I heard this on Radio New Zealand on Sunday (25 Oct): Greg Fleming – The Global Wealth Report. Apparently New Zealand’s average and median wealth is second only to Switzerland, despite falling this year. The information comes from Credit Suisse’s Global Wealth Report 2015.
This is reminiscent of an article by Wolfgang Münchau in the Financial Times on 14 April 2013: The Riddle of Europe’s Single Currency with Many Values. (I mentioned this in Scoop on 31 July 2013; Auckland House Prices — The Ongoing Saga.) Münchau noted a European Central Bank survey claiming that average personal wealth in Spain was 50 percent higher than in Germany, and that the good people of Cyprus were on average over three times richer than Germans. Indeed, allegedly, Germans, the poorest people in the Eurozone, were bailing out super-rich Cypriots.
In 2013, Spain and Cyprus were at the depths of their financial crises. The unemployment rate in in Spain was 27%, compared to just over 5% in Germany. Some people’s concepts of wealth are seriously askew.
Münchau gave a somewhat Germanic explanation. He noted, quite correctly, that past higher inflation rates in Spain than in Germany mean that the Euro is undervalued in Germany and overvalued in Spain. But that can only be a small part of the story. Cyprus for example had asset prices bloated by huge amounts of Russian money, some of it possibly less than legit.
These surveys are an attempt to measure grossly inflated financial and real estate assets as if they were actual economic wealth. And they assume that a society’s wealth is the sum of the prevailing market values of the financial assets of its individual people, rather than treating wealth as a form of synergy.
Applying common sense instead, we know that a wealthy community is one through which money flows and reflows. Such communities have an air of prosperity about them; not boarded-up derelict buildings.
From a societal point of view, money is wealth – and a harbinger of wealth – only when it is moving. Yet ‘rich’ individuals see wealth as, for them, money that stops in their possession rather than money that moves through the community. This is the central tension of money; while it works by moving, we too easily want it not to move. A healthy person has blood flowing through their bodies in a consistent and comprehensive manner, at varying intensities of physical activity. If people are bleeding or have blocked arteries then they are not healthy; the blood is not flowing and reflowing. Yet, in the case of blocked arteries, there is a build-up of stationary blood at the sites of the blockages. That accumulation of blood is neither health nor wealth. Those sites in the body abnormally rich in blood represent the poverty of the whole, not the wealth of the parts.
Money from both miserly New Zealanders and from foreign savers comes into certain parts of New Zealand – especially the property market and banks that feed it – but does not cycle through New Zealand’s economic highways and byways. It is ‘spent’ largely on assets that already exist. So these asset prices climb to absurd levels that do not relate in any meaningful way to New Zealanders’ lives. Aucklanders, like Spaniards before them, seem wealthy if they compare their bloated and economically meaningless house prices with those of houses in Düsseldorf or Fukuoka.
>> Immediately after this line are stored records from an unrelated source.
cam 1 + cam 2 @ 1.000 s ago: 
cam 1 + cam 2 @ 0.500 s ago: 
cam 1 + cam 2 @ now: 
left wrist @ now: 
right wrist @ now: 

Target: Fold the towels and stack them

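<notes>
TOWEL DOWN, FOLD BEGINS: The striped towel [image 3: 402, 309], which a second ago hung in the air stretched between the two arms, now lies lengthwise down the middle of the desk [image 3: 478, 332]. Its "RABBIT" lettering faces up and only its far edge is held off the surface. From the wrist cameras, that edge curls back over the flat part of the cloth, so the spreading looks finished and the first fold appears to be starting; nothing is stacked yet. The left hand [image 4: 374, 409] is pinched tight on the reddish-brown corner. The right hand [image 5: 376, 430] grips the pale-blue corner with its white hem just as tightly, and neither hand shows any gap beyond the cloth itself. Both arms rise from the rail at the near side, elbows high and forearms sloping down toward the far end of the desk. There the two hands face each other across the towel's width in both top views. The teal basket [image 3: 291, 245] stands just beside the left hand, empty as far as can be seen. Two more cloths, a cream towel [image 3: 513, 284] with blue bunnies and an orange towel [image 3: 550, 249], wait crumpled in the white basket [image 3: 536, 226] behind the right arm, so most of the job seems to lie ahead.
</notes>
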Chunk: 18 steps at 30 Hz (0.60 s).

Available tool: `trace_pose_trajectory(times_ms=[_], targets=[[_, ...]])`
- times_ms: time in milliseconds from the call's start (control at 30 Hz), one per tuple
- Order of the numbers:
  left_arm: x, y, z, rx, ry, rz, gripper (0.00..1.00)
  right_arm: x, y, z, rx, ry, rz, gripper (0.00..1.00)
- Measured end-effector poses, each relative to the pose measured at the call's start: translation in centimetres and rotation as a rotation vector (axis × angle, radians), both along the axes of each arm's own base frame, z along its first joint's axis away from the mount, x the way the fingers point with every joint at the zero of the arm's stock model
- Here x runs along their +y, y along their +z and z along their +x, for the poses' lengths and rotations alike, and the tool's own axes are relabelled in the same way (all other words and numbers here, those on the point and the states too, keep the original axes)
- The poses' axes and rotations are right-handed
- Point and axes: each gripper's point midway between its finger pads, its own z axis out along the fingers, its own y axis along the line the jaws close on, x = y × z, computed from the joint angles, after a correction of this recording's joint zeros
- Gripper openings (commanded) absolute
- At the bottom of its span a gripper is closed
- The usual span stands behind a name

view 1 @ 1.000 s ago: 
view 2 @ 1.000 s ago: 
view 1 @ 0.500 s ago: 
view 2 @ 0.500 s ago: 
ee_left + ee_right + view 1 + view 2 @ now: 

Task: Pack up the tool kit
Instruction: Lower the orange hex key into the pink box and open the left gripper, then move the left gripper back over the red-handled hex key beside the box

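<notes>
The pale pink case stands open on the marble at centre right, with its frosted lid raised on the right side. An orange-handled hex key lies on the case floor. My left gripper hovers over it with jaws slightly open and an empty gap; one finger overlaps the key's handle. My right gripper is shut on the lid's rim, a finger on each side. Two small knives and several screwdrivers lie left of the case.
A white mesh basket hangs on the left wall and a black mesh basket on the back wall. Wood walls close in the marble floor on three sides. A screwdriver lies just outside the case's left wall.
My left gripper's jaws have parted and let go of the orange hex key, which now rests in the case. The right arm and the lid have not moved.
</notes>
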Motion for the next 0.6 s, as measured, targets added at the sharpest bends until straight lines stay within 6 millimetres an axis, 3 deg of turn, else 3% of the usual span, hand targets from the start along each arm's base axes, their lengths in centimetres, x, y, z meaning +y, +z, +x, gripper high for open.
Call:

Further, Auckland has been subject to a number of previous housing bubbles (in the 1980s, 1990s and mid-2000s). Market values never really fell during the pauses between the bubbles. Instead of owners accepting that their houses were worth less than they wanted to believe they were, they just didn’t sell them, maintaining the pretence that these assets were both their wealth and a reflection of their cleverness. As in Spain and Cyprus, people with overpriced assets dared not sell once the supply of the panicked showed signs of outstripping the demand of the gullible. Better to pretend to be rich – not putting your asset values to the test – than to accept the truth. Financial bubbles happen when fools sell promises to bigger fools. Such foolishness verges on cleverness only when there is a ready supply of bigger fools than oneself. Auckland has had more than its share of bigger fools. Hence New Zealand’s apparent wealth in Credit Suisse’s statistical database. Rich clots.
Inequality is a problem for many reasons. Probably the most important reason is that inequality impedes the flows of money – the buying and selling of goods and services by ordinary people doing ordinary and extraordinary things – that underpin healthy and wealthy communities.